(DIRECTIONS FOR THIS TASK) Without reproducing any image, print the listing below exactly.

################

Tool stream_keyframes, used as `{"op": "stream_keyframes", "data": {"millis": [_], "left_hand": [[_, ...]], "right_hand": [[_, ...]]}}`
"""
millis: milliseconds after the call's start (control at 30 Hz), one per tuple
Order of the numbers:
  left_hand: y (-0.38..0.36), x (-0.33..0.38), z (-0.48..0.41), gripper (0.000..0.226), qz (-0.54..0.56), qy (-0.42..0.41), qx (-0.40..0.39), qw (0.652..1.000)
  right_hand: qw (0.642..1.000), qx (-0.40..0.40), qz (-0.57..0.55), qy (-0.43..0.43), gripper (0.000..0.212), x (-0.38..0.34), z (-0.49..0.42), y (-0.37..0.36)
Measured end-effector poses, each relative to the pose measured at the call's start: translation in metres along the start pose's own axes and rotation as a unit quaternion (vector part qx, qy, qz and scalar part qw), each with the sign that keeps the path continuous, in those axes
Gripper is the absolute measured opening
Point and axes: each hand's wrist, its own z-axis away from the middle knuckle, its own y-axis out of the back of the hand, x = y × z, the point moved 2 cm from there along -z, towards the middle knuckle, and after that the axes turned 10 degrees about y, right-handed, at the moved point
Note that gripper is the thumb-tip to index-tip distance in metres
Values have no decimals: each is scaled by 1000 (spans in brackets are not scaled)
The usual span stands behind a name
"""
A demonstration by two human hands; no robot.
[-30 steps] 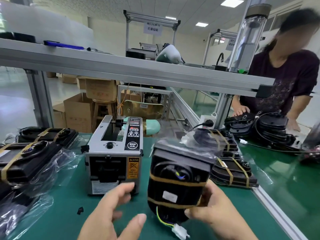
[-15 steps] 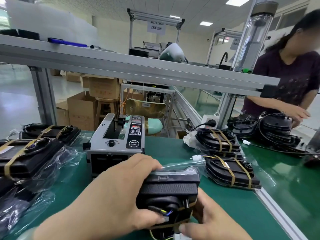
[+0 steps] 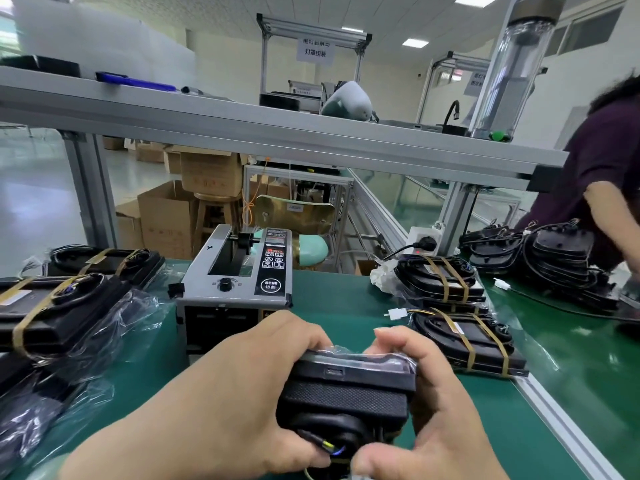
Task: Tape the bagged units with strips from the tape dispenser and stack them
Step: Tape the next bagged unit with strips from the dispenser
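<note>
A black bagged unit (image 3: 346,389) lies low over the green mat in front of me, its clear bag folded over the far edge. My left hand (image 3: 242,393) grips its left side, fingers over the top. My right hand (image 3: 429,403) holds its right side and pinches the bag at the top corner. The grey tape dispenser (image 3: 235,292) stands just behind my hands. Two taped units (image 3: 460,327) lie stacked to the right, bound with brown strips. More taped bagged units (image 3: 62,306) lie on the left.
An aluminium shelf rail (image 3: 277,140) crosses overhead with a clear bottle (image 3: 512,64) on it. Another person (image 3: 602,174) stands at the far right beside a pile of unbagged black units (image 3: 554,258). The bench's metal edge (image 3: 554,410) runs along the right.
The unit went from upright to lying flat and low. My left hand came onto its left side, and my right hand moved up from below to its right top corner.
</note>
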Motion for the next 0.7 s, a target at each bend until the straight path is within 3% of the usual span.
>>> {"op": "stream_keyframes", "data": {"millis": [67,100,167,200,267,333,400,467,500,567,633,700], "left_hand": [[6,14,9,40,-47,-1,-6,999],[6,18,9,38,-79,-24,-8,997],[6,20,25,30,-78,9,-32,996],[6,15,30,32,-54,23,-35,998],[-4,-8,33,29,112,-19,1,994],[-6,-22,47,48,272,-132,87,949],[-5,-36,70,53,334,-212,219,892],[-15,-60,78,52,357,-250,273,858],[-20,-72,78,43,374,-249,304,840],[-24,-95,62,16,524,-156,260,796],[-24,-109,46,8,610,-40,198,767],[-23,-118,37,8,650,12,151,745]], "right_hand": [[1000,2,-4,-12,94,0,-1,-2],[1000,-4,1,-17,92,0,0,-4],[999,0,1,-33,87,2,0,-7],[999,5,-1,-37,85,3,0,-7],[999,15,-1,-48,80,2,-2,-7],[999,24,17,-40,75,2,0,-4],[998,52,29,-20,73,-2,-1,0],[994,95,53,10,73,-1,0,5],[991,116,68,20,73,1,-1,5],[983,148,100,33,77,5,1,5],[978,151,137,40,78,8,2,1],[977,133,158,53,76,8,2,-6]]}}
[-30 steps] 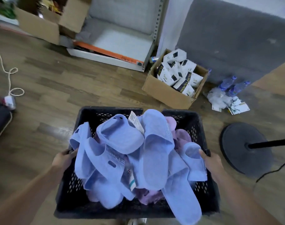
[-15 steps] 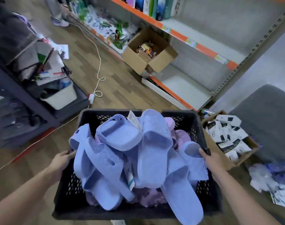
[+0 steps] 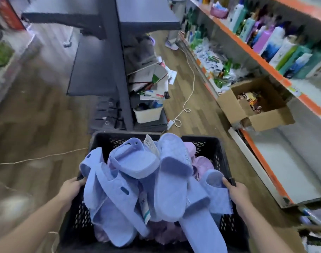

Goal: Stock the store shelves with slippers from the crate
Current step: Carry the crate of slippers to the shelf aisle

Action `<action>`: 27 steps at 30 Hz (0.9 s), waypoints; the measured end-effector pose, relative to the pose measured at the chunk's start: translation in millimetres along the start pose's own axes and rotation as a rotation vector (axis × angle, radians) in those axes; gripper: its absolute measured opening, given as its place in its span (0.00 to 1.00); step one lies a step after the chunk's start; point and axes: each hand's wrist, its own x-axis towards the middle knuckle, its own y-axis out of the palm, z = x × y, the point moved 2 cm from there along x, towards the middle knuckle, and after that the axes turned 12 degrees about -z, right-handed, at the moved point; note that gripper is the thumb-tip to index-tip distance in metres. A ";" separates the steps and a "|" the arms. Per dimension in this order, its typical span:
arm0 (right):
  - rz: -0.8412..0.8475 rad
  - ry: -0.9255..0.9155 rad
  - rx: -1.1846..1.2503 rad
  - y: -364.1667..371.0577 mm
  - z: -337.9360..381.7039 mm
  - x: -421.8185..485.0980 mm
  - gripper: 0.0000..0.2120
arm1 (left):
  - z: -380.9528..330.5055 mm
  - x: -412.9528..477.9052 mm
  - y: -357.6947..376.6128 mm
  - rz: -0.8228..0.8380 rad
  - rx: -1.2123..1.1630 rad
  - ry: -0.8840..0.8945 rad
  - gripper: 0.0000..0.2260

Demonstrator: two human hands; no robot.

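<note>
A black plastic crate (image 3: 218, 152) hangs in front of me, heaped with several blue slippers (image 3: 172, 172) and a few pink ones (image 3: 201, 163) underneath. My left hand (image 3: 72, 188) grips the crate's left rim. My right hand (image 3: 235, 190) grips the right rim, its fingers next to a blue slipper. On the right runs a store shelf unit with orange edges (image 3: 265, 64); its lowest white shelf (image 3: 287, 167) is bare, the upper one holds bottles (image 3: 271, 39).
An open cardboard box (image 3: 254, 106) sits on the floor by the shelves. A dark gondola (image 3: 105, 57) stands ahead, with piled papers and a white tub (image 3: 147, 114) at its foot. A white cord (image 3: 188, 92) trails along the aisle floor. Someone's shoe (image 3: 171, 45) shows far off.
My view has swung left from the corner towards the aisle; the box of white packets and the fan base have left the frame. Both hands keep the same grip on the crate.
</note>
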 end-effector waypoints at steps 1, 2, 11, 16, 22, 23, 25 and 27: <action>0.025 -0.023 -0.015 14.4 11.3 2.4 0.14 | 4.1 4.4 -10.8 -0.037 -0.011 -0.023 0.08; 0.051 -0.053 -0.028 29.2 23.2 5.1 0.13 | 6.6 7.9 -20.8 -0.063 -0.030 -0.042 0.08; 0.291 -0.178 -0.111 160.4 116.5 21.7 0.12 | 9.5 32.6 -85.0 -0.321 -0.146 -0.150 0.10; 0.416 -0.272 -0.133 243.2 166.8 8.3 0.09 | 25.0 58.3 -122.5 -0.431 -0.191 -0.232 0.10; 0.465 -0.350 -0.220 352.1 218.5 -39.0 0.14 | 34.9 117.5 -186.0 -0.512 -0.268 -0.286 0.11; 0.479 -0.355 -0.227 370.5 227.2 -51.6 0.14 | 34.5 128.7 -199.8 -0.519 -0.281 -0.290 0.11; 0.511 -0.370 -0.243 408.6 244.0 -77.8 0.17 | 35.1 151.4 -228.5 -0.531 -0.304 -0.305 0.11; 0.533 -0.383 -0.266 443.9 261.0 -104.8 0.21 | 34.8 170.4 -255.9 -0.564 -0.320 -0.333 0.10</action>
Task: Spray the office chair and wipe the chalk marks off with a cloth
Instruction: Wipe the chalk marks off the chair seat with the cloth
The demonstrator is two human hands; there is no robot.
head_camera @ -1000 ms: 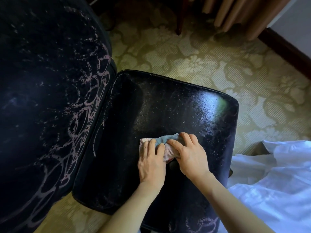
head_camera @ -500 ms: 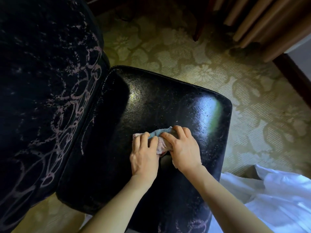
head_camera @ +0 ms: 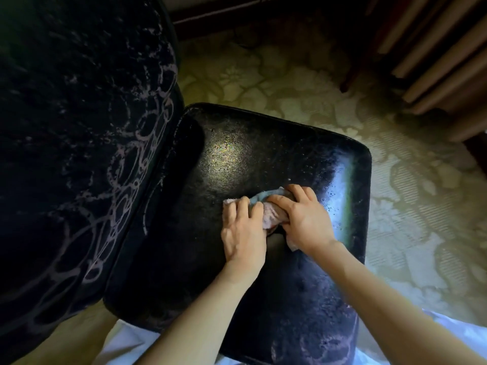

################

(SOLVED EXERCISE)
Tool stream_keyframes, used as `{"op": "stream_keyframes", "data": {"millis": [_], "left_hand": [[_, ...]], "right_hand": [[_, ...]]}}`
"""
millis: milliseconds after the call's start (control at 30 Hz), one per tuple
Order of the numbers:
  left_hand: y (-0.38..0.36), x (-0.33..0.38), z (-0.48..0.41), gripper (0.000..0.226), qz (-0.54..0.56), qy (-0.42..0.41), qx (-0.40..0.39), qw (0.652..1.000)
  right_hand: qw (0.642..1.000), qx (-0.40..0.40), qz (-0.57..0.55), qy (-0.43..0.43), gripper (0.000..0.212), x (-0.38..0.34), z (-0.49..0.42), y (-0.37..0.36)
Measured end-effector poses, each relative to the pose measured at the call's start: translation in metres along the start pose's own axes and rotation as a unit quaternion (vector part qx, qy, qz and scalar part qw), each with the sign that keeps the path continuous, in those axes
Gripper is the absolute measured opening
Point and axes: each hand's wrist, its own z-axis away from the middle knuckle, its own y-axis out of the back of the hand, x = y × z, the point moved 2 cm from there along -z, towards the middle knuckle, and after that the axes turned 10 degrees about y, right-handed, at the moved point
Note that gripper is the thumb-tip to index-tip distance in metres
Values have no decimals: each is scaled by 1000 (spans in brackets are not scaled)
The usual span stands behind a name
"""
A demonstration by two human hands; no robot.
[-30 steps] 
[-15 steps] 
[+0 steps] 
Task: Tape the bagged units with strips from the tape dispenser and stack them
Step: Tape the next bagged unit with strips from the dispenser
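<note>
A black bagged unit (image 3: 346,389) lies low over the green mat in front of me, its clear bag folded over the far edge. My left hand (image 3: 242,393) grips its left side, fingers over the top. My right hand (image 3: 429,403) holds its right side and pinches the bag at the top corner. The grey tape dispenser (image 3: 235,292) stands just behind my hands. Two taped units (image 3: 460,327) lie stacked to the right, bound with brown strips. More taped bagged units (image 3: 62,306) lie on the left.
An aluminium shelf rail (image 3: 277,140) crosses overhead with a clear bottle (image 3: 512,64) on it. Another person (image 3: 602,174) stands at the far right beside a pile of unbagged black units (image 3: 554,258). The bench's metal edge (image 3: 554,410) runs along the right.
The unit went from upright to lying flat and low. My left hand came onto its left side, and my right hand moved up from below to its right top corner.
</note>
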Motion for the next 0.7 s, a target at each bend until the straight path is within 3% of the usual span.
>>> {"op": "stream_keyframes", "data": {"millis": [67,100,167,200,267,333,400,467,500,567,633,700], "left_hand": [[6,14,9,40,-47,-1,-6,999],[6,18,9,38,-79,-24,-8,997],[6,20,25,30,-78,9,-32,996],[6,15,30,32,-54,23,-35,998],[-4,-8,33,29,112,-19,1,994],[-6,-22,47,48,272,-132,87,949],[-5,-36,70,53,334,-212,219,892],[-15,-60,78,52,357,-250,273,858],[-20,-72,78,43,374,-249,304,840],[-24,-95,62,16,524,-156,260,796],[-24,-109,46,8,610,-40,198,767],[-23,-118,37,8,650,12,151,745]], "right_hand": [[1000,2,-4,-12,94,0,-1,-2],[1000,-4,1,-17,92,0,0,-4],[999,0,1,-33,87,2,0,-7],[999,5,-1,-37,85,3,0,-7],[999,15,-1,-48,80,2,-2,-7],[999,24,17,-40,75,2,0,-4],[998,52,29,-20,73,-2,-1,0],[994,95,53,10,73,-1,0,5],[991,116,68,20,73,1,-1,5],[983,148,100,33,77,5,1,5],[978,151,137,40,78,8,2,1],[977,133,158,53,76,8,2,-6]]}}
[-30 steps] 
[-15 steps] 
[+0 steps] 

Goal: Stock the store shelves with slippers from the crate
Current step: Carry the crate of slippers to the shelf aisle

Action `<action>`: 27 steps at 30 Hz (0.9 s), waypoints; the measured end-effector pose, relative to the pose measured at the chunk's start: translation in millimetres along the start pose's own axes and rotation as a rotation vector (axis × angle, radians) in those axes; gripper: its absolute measured opening, given as its place in its span (0.00 to 1.00); step one lies a step after the chunk's start; point and axes: each hand's wrist, its own x-axis towards the middle knuckle, its own y-axis out of the palm, z = x × y, the point moved 2 cm from there along x, towards the middle knuckle, and after that the axes turned 12 degrees about -z, right-handed, at the moved point; note that gripper is the thumb-tip to index-tip distance in metres. A ";" separates the steps and a "|" the arms. Per dimension in this order, its typical span:
arm0 (right):
  - rz: -0.8412..0.8475 rad
  - ry: -0.9255..0.9155 rad
  - rx: -1.1846..1.2503 rad
  - y: -364.1667..371.0577 mm
  - z: -337.9360..381.7039 mm
  - x: -421.8185..485.0980 mm
  - gripper: 0.0000..0.2120
arm1 (left):
  - z: -380.9528..330.5055 mm
  - x: -412.9528..477.9052 mm
  - y: -357.6947..376.6128 mm
  - rz: -0.8228..0.8380 rad
  - rx: -1.2123..1.1630 rad
  - ry: -0.8840..0.8945 rad
  - gripper: 0.0000..0.2260

Demonstrator: two human hands; no robot.

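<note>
A black plastic crate (image 3: 218, 152) hangs in front of me, heaped with several blue slippers (image 3: 172, 172) and a few pink ones (image 3: 201, 163) underneath. My left hand (image 3: 72, 188) grips the crate's left rim. My right hand (image 3: 235, 190) grips the right rim, its fingers next to a blue slipper. On the right runs a store shelf unit with orange edges (image 3: 265, 64); its lowest white shelf (image 3: 287, 167) is bare, the upper one holds bottles (image 3: 271, 39).
An open cardboard box (image 3: 254, 106) sits on the floor by the shelves. A dark gondola (image 3: 105, 57) stands ahead, with piled papers and a white tub (image 3: 147, 114) at its foot. A white cord (image 3: 188, 92) trails along the aisle floor. Someone's shoe (image 3: 171, 45) shows far off.
My view has swung left from the corner towards the aisle; the box of white packets and the fan base have left the frame. Both hands keep the same grip on the crate.
</note>
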 end-effector waypoints at steps 1, 2, 11, 16, 22, 23, 25 and 27: <action>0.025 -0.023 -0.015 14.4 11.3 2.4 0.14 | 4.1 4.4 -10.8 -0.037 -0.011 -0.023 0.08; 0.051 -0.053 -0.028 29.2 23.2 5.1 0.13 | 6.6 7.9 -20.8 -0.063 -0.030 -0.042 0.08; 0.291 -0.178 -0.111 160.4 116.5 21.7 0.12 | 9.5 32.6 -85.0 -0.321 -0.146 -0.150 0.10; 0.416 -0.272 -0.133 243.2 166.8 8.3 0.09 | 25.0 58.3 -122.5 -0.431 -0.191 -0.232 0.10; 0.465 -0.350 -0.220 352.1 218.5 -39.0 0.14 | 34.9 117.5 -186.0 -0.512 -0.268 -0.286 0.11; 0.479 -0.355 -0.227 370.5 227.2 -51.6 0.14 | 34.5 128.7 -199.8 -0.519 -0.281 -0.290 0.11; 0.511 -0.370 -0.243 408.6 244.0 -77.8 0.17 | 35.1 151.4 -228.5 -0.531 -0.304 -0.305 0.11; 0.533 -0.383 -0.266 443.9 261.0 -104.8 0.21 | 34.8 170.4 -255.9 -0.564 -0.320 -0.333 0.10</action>
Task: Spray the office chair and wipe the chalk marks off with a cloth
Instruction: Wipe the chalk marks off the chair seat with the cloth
The demonstrator is two human hands; there is no robot.
head_camera @ -1000 ms: 
head_camera @ -500 ms: 
head_camera @ +0 ms: 

A complete answer has now been given to the exercise.